**TASK TO CARRY OUT**
Using the listing, work out the number of lines where "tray" shows up, and answer with that number alone.

- Opening Delimiter -

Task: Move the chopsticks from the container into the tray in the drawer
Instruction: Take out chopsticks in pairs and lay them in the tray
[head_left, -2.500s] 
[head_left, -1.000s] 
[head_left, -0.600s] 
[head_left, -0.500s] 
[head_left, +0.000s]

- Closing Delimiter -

**RESULT OF THIS EXERCISE**
2